Selasa, 19 Maret 2013

Upacara Erau Pelas Benua Guntung

Pertama kali datang ke Bontang, Kalimantan Timur, semangat ingin tahu masih sangat menggebu-gebu. Jadi walaupun kepala masih diperban akibat bocor setelah terpelanting dari sepeda, saya tetap semangat saat diajak meliput upacara Erau Pelas Benua Guntung. Mengapa dibelakangnya ditambah kata “Guntung”? Ini menunjukkan perbedaan wilayah dengan Erau Pelas Benua provinsi yang setiap tahunnya dilakukan oleh Kesultanan Kutai di Tenggarong.

Guntung merupakan satu-satunya bagian Kota Bontang yang sebagian besar warganya masih keturunan Kutai.

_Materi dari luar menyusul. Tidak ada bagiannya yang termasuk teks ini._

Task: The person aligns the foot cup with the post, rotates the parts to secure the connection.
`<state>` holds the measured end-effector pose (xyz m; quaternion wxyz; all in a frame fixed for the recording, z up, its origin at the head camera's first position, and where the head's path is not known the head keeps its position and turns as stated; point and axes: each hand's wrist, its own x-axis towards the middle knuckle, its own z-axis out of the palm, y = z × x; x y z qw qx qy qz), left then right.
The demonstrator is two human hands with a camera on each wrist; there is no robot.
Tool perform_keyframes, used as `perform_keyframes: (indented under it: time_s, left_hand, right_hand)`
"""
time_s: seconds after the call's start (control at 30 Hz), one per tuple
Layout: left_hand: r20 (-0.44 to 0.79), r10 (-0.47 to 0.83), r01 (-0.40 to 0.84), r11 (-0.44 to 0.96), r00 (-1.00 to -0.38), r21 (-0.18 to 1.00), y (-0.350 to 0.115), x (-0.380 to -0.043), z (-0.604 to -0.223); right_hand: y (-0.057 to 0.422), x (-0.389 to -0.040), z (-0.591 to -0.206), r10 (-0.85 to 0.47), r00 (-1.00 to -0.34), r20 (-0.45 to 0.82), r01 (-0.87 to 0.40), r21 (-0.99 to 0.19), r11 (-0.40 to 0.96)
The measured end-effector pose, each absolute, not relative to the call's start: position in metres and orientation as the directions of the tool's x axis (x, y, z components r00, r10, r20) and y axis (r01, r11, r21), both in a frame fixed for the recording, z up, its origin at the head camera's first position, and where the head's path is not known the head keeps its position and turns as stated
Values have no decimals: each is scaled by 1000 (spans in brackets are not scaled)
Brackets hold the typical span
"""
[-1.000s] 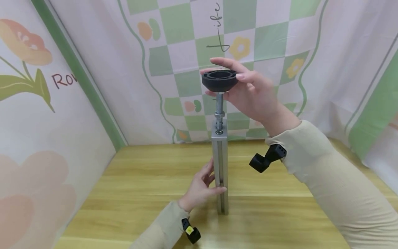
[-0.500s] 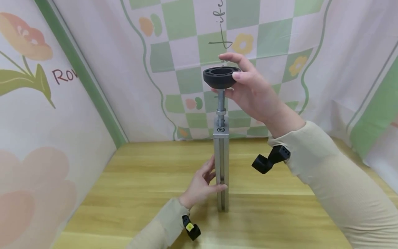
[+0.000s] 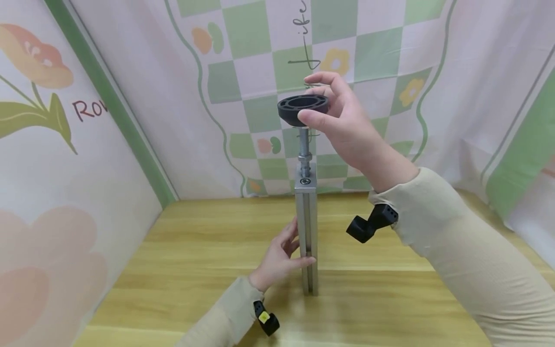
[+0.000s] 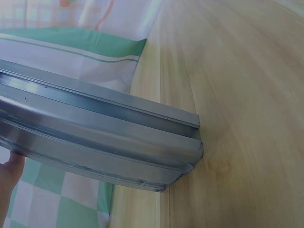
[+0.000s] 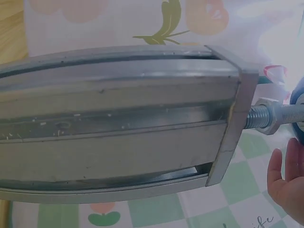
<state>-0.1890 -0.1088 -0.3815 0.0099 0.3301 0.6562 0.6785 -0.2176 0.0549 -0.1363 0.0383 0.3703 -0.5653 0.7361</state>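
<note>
An aluminium profile (image 3: 308,236) stands upright at the middle of the table, its grooved side facing me. On its top end plate a threaded rod (image 3: 304,142) with a nut (image 3: 305,158) rises to a round black levelling foot (image 3: 291,112), ring side up. My left hand (image 3: 277,264) grips the profile's lower part, thumb across the front and fingers behind. Up top, my right hand (image 3: 353,130) holds the foot, thumb on its front rim and other fingers curled at its far side. The right wrist view shows the end plate (image 5: 233,123) with the nut beyond it.
The wooden table (image 3: 208,250) ends at a printed cloth curtain (image 3: 256,115) with green checks close behind the profile. Another cloth wall (image 3: 47,188) stands on the left. A black camera mount (image 3: 368,224) hangs from the right sleeve.
My right thumb has moved left across the front of the foot, and the fingers behind have drawn back to the right. The left hand keeps its grip low on the profile.
</note>
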Motion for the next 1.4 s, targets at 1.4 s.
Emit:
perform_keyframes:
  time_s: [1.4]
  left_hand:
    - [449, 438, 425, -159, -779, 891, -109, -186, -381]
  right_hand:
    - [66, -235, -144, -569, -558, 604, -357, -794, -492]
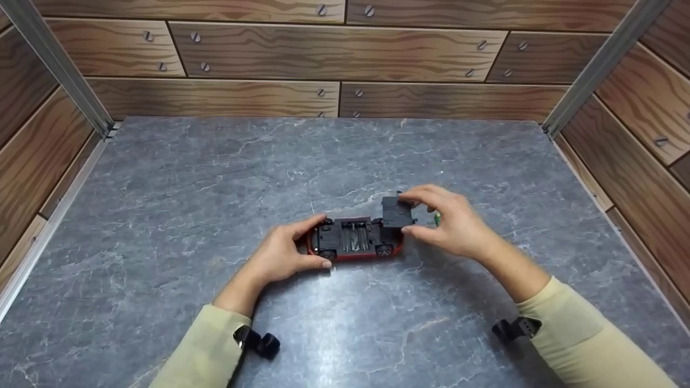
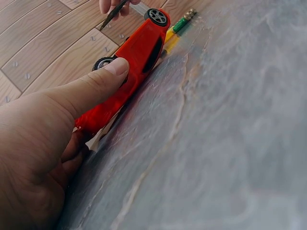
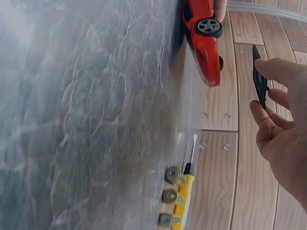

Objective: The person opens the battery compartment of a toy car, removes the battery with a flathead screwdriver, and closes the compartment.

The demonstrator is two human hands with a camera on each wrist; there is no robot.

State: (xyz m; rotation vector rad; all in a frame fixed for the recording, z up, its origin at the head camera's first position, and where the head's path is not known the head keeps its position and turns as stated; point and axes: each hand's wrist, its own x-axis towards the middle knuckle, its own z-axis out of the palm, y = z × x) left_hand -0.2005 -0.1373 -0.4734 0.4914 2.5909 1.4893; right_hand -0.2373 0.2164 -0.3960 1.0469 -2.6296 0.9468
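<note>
A red toy car [image 1: 356, 255] lies upside down on the table, its black underside and wheels facing up. An open ribbed compartment [image 1: 354, 236] shows in the middle of that underside. My left hand [image 1: 280, 253] grips the car's left end, thumb on the near side by a wheel and fingers at the far side. In my right hand [image 1: 450, 221] a flat black cover [image 1: 397, 212] is pinched between thumb and fingers. The cover is raised over the car's right end; in the right wrist view the cover [image 3: 259, 79] stands apart from the car [image 3: 205, 52].
Beyond the car, a screwdriver [image 3: 184, 196] with a yellow handle lies on the table. Three small metal-ended cylinders [image 3: 170, 195], like batteries, sit beside it; their green [image 1: 437, 218] shows by my right hand. Wood-patterned walls [image 1: 339, 51] enclose the grey marbled table [image 1: 242, 161].
</note>
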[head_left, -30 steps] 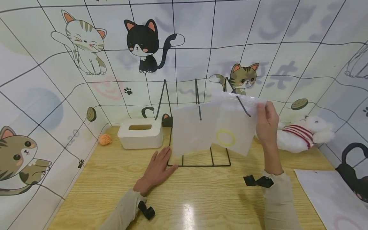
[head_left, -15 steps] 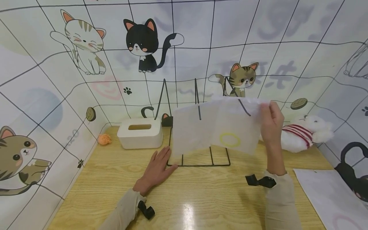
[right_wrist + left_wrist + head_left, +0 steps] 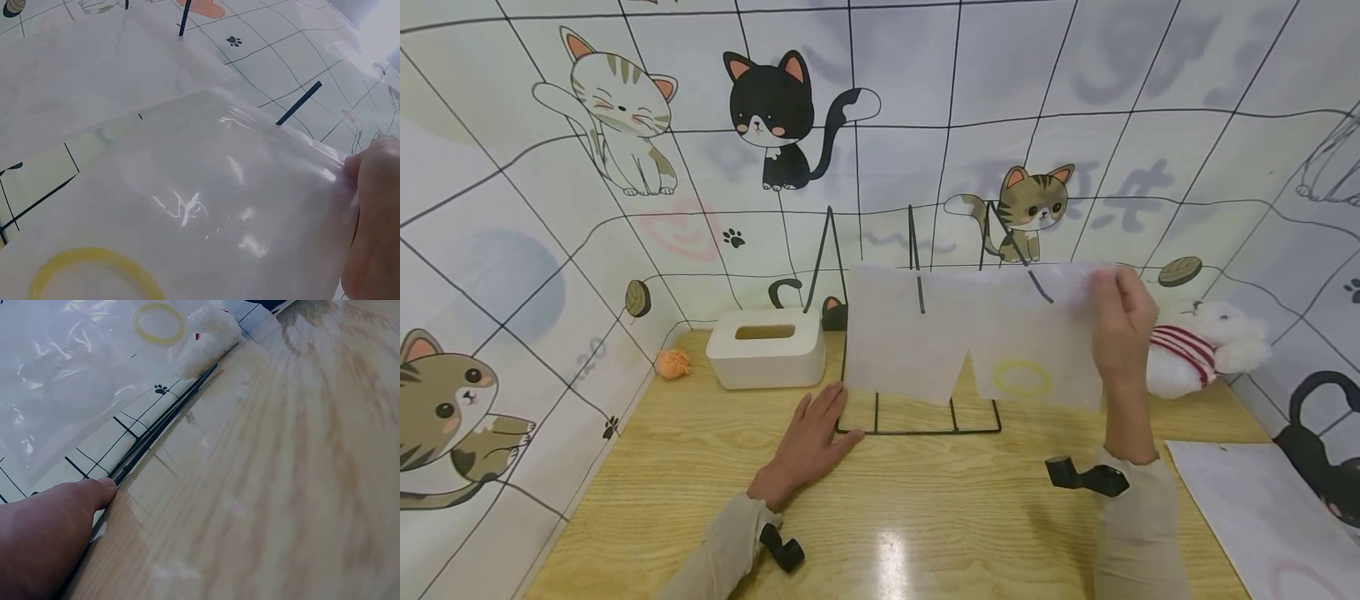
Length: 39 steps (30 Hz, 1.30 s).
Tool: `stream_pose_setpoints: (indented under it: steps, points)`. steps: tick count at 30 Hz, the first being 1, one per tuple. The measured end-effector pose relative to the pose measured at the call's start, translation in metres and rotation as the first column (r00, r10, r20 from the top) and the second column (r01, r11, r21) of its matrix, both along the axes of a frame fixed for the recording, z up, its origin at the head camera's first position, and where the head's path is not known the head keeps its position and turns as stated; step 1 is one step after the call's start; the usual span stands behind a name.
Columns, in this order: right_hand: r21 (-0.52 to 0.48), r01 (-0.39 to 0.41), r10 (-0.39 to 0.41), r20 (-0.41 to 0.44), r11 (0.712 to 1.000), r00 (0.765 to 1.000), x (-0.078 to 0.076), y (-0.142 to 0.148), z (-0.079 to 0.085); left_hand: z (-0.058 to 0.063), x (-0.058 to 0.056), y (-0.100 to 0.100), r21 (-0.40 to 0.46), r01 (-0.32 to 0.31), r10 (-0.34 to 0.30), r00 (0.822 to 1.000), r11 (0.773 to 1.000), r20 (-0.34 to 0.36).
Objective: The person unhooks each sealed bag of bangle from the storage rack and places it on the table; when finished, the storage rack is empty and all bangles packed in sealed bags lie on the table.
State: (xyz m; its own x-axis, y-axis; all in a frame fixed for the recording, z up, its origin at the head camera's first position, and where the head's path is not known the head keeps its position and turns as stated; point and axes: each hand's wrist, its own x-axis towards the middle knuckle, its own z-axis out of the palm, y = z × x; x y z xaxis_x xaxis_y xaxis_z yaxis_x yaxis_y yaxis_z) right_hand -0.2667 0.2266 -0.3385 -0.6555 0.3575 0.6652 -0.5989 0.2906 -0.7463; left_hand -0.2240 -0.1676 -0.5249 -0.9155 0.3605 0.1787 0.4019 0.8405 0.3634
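Note:
My right hand (image 3: 1123, 333) pinches the upper right corner of a clear plastic bag (image 3: 1060, 333) bearing a yellow ring (image 3: 1022, 378). This bag hangs from the sloping right prong of a black wire rack (image 3: 917, 432), whose dark tip shows in front. Beside it, a whitish translucent bag (image 3: 898, 333) hangs with a middle prong's tip poking out. My left hand (image 3: 805, 442) rests palm down on the table, fingers straight, touching the rack's left front corner. In the left wrist view the thumb (image 3: 94, 494) lies against the rack's black base bar (image 3: 169, 422).
A white tissue box (image 3: 767, 354) stands left of the rack, with an orange yarn ball (image 3: 673, 364) near the wall. At right, a white plush toy (image 3: 1180, 358) in red stripes lies behind my right hand; a white sheet (image 3: 1247, 500) covers the table's right edge.
My right hand has moved right and slightly down, drawing the clear bag's corner outward. The bags now hang straighter, with a gap between their lower edges. The left hand has stayed still.

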Motion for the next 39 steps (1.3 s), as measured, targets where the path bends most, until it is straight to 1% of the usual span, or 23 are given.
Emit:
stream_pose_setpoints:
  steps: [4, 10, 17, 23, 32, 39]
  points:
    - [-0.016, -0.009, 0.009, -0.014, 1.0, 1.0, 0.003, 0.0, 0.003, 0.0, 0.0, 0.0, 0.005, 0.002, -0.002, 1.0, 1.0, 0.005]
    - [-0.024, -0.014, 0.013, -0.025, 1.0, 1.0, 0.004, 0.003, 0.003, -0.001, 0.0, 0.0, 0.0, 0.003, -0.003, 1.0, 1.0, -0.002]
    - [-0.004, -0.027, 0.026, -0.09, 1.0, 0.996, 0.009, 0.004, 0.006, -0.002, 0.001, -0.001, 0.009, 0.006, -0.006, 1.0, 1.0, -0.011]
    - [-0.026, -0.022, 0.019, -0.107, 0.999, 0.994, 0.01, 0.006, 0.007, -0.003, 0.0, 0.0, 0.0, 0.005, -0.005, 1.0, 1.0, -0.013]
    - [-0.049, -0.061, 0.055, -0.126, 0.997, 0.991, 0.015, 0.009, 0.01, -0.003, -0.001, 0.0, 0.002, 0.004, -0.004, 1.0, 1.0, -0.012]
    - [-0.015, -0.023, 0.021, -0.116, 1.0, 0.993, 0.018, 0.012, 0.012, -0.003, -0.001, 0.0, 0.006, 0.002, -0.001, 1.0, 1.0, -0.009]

Letaknya pun didekat perbatasan wilayah Kutai Timur. Namun seiring perkembangan, wilayah ini mulai bercampur dengan suku-suku lainnya, baik dari Kalimantan maupun luar Kalimantan. Tak heran kalau di Bontang, upacara Erau hanya diadakan di Guntung setiap tahunnya.

Erau berasal dari kata Eroh, yaitu ramai dan penuh suka cita. Pelas berarti membersihkan wilayah mereka dari unsur-unsur negatif. Caranya dengan melakukan penyembelihan binatang yang kemudian darahnya dipercikan ke permukaan bumi, sebagai tanda syukur atas rejeki yang diberikan oleh Maha Pencipta. Karena itu pelaksanaannya biasanya dilakukan setelah panen.

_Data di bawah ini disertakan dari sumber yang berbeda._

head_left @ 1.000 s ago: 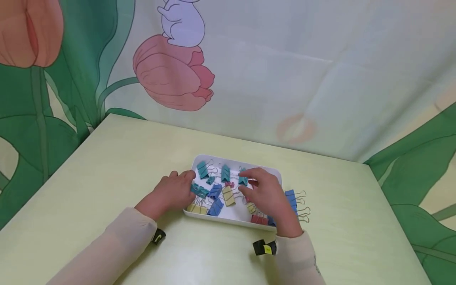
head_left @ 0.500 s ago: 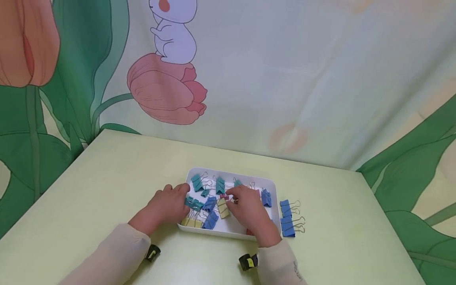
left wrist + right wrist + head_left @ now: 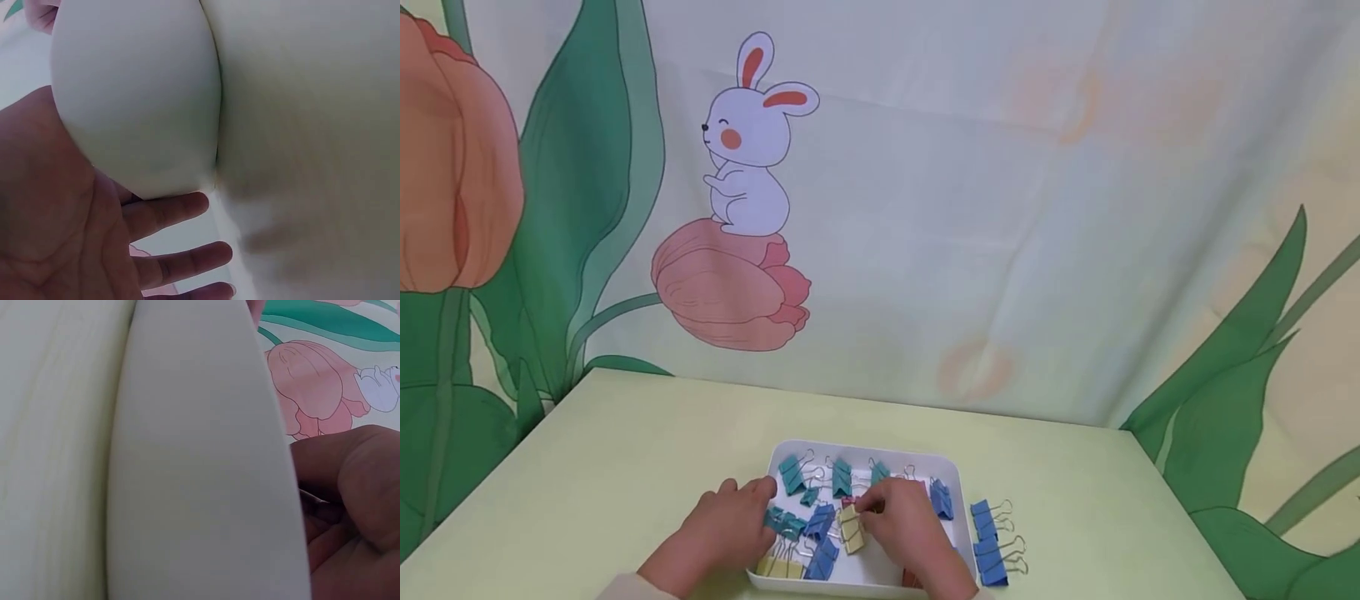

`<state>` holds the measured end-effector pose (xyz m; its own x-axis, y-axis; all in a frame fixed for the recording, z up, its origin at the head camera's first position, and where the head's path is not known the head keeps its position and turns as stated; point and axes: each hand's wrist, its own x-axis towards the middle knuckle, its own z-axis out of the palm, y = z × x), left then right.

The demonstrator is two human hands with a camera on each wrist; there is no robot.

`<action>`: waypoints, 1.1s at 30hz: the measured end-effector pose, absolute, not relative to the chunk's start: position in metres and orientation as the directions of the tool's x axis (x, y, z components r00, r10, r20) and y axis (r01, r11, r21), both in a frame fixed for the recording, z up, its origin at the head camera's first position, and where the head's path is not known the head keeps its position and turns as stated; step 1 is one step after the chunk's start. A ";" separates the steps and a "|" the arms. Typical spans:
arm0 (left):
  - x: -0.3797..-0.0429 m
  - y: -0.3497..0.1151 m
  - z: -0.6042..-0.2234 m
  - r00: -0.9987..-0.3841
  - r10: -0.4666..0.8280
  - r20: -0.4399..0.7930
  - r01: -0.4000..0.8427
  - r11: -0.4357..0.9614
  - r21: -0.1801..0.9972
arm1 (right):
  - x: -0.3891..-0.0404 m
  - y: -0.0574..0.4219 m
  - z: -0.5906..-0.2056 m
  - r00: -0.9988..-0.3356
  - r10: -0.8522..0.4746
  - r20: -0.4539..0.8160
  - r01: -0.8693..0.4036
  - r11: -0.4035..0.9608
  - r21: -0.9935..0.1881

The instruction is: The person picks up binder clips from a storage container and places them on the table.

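Observation:
A shallow white tray (image 3: 880,450) on the table holds binder clips in several colours. My left hand (image 3: 730,525) holds the tray's left end, thumb at the inner side; in the left wrist view its fingers (image 3: 181,259) reach down outside the wall. Over the middle of the tray, my right hand (image 3: 910,525) pinches a small pink binder clip (image 3: 848,502) between thumb and index finger. Just below those fingertips lies a yellow binder clip (image 3: 852,531). Teal clips (image 3: 841,477) line the back, and blue clips (image 3: 821,522) lie left of centre. The right hand covers part of the tray's right half.
Two larger blue binder clips (image 3: 990,560) lie on the table just outside the tray's right wall. Another blue clip (image 3: 941,498) sits inside at the right end. Behind the pale table (image 3: 662,442) hangs a cloth (image 3: 910,208) printed with tulips and a rabbit.
My right hand has moved left over the tray to the pink clip, and its thumb and index finger have closed together. The left hand stays at the tray's left end; the head view has tilted up.

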<state>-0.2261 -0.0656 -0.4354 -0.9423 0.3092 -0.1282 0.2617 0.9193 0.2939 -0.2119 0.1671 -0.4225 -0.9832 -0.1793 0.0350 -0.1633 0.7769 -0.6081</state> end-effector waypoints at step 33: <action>-0.227 -0.076 -0.436 -0.892 0.443 0.096 0.452 0.881 0.141 | -0.166 0.227 -0.353 -0.990 0.073 0.121 -0.039 0.681 -0.731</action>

Saat memasuki wilayah upacara, wangi dupa sudah mendominasi lapangan. Setelah mengadakan upacara penyambutan dan pidato dari perwakilan Kesultanan Kutai, upacara dimulai dengan melakukan tarian pemanggil Dewa di panggung upacara yang telah dipenuhi sesajen berupa hasil panen warga. Di tengahnya, duduk seorang dukun pada singgasana berhias janur kuning kelapa. Setelah membaca mantra, sang dukun terlihat ‘kerasukan’ lalu mengajak para undangan untuk berkeliling menari Tarian Dewata.

Sesudahnya, semua penari ikut mengawal sang dukun membacakan mantra disebilah batang pisang yang dibungkus seperti mayat. Bilah itu lalu diikatkan di tiang upacara dan tetap di sana selama upacara berlangsung. Konon kabarnya, tiang itu dapat bergerak sendiri karena telah dimasuki roh Dewata untuk merestui kegiatan ini.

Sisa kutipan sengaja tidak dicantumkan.